[Start of section]

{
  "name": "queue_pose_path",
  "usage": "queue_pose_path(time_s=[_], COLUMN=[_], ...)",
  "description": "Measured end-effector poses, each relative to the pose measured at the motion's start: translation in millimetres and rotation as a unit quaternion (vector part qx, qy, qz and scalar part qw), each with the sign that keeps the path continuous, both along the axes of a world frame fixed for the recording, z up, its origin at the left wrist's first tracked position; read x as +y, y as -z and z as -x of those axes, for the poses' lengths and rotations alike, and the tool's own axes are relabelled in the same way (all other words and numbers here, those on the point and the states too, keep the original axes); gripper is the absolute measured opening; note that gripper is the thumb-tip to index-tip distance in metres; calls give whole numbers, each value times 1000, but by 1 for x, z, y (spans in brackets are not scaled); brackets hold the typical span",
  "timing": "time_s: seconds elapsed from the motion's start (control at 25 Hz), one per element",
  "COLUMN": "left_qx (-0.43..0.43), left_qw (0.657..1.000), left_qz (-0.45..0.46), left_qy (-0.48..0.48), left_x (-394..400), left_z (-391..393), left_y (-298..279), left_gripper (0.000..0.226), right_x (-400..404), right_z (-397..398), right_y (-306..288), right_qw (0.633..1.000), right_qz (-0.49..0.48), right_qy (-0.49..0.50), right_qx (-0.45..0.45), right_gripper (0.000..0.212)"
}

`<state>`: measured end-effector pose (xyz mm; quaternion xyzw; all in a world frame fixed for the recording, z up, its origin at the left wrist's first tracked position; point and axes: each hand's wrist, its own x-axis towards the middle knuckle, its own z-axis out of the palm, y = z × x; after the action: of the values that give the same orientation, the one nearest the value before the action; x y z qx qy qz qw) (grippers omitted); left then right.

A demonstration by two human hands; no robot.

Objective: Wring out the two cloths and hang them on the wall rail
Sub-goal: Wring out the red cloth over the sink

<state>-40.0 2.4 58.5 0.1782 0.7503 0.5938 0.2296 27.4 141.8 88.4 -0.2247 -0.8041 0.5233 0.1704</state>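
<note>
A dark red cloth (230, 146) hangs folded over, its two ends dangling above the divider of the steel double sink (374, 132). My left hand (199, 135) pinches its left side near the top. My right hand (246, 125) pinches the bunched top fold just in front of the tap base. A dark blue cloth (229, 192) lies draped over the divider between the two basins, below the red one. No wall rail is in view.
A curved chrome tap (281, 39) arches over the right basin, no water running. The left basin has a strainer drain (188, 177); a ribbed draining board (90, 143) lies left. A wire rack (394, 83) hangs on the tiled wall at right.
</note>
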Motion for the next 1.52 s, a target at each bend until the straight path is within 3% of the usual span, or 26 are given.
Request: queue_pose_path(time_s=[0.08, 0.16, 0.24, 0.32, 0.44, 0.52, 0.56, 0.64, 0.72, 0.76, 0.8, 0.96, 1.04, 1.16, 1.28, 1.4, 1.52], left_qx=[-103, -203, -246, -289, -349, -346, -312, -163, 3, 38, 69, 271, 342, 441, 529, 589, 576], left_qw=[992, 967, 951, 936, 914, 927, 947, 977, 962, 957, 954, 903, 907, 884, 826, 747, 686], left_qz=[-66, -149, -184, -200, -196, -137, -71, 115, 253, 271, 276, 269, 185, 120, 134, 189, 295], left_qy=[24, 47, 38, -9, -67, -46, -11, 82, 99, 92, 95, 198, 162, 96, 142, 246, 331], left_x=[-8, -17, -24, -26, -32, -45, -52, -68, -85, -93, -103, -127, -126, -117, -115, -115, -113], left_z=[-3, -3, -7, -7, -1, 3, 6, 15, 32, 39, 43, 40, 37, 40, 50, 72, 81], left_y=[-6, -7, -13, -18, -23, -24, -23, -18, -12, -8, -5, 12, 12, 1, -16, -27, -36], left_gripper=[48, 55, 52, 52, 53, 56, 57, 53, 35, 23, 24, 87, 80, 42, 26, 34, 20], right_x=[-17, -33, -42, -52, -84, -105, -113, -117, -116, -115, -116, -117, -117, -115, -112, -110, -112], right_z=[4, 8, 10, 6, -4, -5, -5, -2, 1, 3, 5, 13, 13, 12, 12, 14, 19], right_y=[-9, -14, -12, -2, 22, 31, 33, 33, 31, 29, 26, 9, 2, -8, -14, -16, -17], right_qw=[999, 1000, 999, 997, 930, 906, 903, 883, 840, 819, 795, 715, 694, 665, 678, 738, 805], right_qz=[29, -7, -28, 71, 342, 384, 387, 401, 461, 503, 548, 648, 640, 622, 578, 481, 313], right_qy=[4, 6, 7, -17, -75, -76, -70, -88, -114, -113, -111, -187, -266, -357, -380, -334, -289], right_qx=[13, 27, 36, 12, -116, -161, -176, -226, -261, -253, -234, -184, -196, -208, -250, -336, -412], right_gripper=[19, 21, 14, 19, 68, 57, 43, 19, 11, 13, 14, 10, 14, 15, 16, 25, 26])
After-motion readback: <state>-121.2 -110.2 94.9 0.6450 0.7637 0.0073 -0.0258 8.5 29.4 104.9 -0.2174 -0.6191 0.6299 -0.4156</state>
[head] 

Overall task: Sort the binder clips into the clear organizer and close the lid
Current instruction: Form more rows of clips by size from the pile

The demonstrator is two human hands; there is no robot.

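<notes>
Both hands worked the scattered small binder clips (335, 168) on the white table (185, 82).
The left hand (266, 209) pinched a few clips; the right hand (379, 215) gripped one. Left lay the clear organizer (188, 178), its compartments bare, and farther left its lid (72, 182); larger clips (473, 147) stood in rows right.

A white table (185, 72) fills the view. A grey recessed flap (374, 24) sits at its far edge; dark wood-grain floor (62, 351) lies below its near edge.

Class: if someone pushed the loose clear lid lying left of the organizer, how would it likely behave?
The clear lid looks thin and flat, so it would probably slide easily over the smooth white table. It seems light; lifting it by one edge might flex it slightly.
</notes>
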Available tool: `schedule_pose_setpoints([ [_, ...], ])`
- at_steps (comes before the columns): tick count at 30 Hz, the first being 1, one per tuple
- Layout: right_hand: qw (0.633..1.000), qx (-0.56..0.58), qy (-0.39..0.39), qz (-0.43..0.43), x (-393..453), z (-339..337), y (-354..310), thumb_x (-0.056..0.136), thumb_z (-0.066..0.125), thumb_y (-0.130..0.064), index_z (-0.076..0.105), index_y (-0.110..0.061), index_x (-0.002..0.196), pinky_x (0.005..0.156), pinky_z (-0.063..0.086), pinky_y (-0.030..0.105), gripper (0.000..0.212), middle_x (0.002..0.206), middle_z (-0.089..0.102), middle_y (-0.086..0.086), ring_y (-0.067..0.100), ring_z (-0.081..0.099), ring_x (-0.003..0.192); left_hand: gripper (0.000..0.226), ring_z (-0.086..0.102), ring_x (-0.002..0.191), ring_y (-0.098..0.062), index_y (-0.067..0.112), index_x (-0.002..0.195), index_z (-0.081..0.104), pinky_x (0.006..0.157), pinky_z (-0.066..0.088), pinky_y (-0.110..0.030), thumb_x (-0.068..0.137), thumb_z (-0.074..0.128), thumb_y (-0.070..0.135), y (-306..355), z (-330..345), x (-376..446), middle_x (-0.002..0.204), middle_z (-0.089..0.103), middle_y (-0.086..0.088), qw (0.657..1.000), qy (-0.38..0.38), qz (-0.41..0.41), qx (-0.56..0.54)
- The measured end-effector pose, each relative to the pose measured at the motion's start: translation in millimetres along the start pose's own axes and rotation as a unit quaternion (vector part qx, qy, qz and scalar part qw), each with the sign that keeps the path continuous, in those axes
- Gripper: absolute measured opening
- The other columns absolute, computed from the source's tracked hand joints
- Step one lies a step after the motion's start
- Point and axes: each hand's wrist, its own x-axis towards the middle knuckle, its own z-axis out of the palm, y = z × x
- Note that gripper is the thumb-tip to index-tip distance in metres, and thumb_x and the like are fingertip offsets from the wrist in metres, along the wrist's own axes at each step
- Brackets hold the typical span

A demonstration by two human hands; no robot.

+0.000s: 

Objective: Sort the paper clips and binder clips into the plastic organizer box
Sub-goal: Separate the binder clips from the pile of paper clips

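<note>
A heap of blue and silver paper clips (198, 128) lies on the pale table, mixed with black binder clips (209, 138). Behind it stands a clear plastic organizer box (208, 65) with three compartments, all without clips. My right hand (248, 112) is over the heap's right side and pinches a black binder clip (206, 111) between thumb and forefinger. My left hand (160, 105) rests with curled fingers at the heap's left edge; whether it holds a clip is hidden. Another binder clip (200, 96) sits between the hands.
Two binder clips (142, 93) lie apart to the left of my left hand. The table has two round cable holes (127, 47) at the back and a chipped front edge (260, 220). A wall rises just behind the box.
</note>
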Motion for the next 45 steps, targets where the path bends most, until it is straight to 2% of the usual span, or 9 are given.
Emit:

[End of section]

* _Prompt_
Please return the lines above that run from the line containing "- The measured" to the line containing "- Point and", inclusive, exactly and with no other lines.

* _Answer space_
- The measured end-effector pose, each relative to the pose measured at the motion's start: translation in millimetres along the start pose's own axes and rotation as a unit quaternion (vector part qx, qy, qz and scalar part qw), each with the sign that keeps the path continuous, in those axes
- Gripper: absolute measured opening
- The other columns absolute, computed from the source's tracked hand joints
- Step one lies a step after the motion's start
- Point and axes: each hand's wrist, its own x-axis towards the middle knuckle, its own z-axis out of the palm, y = z × x

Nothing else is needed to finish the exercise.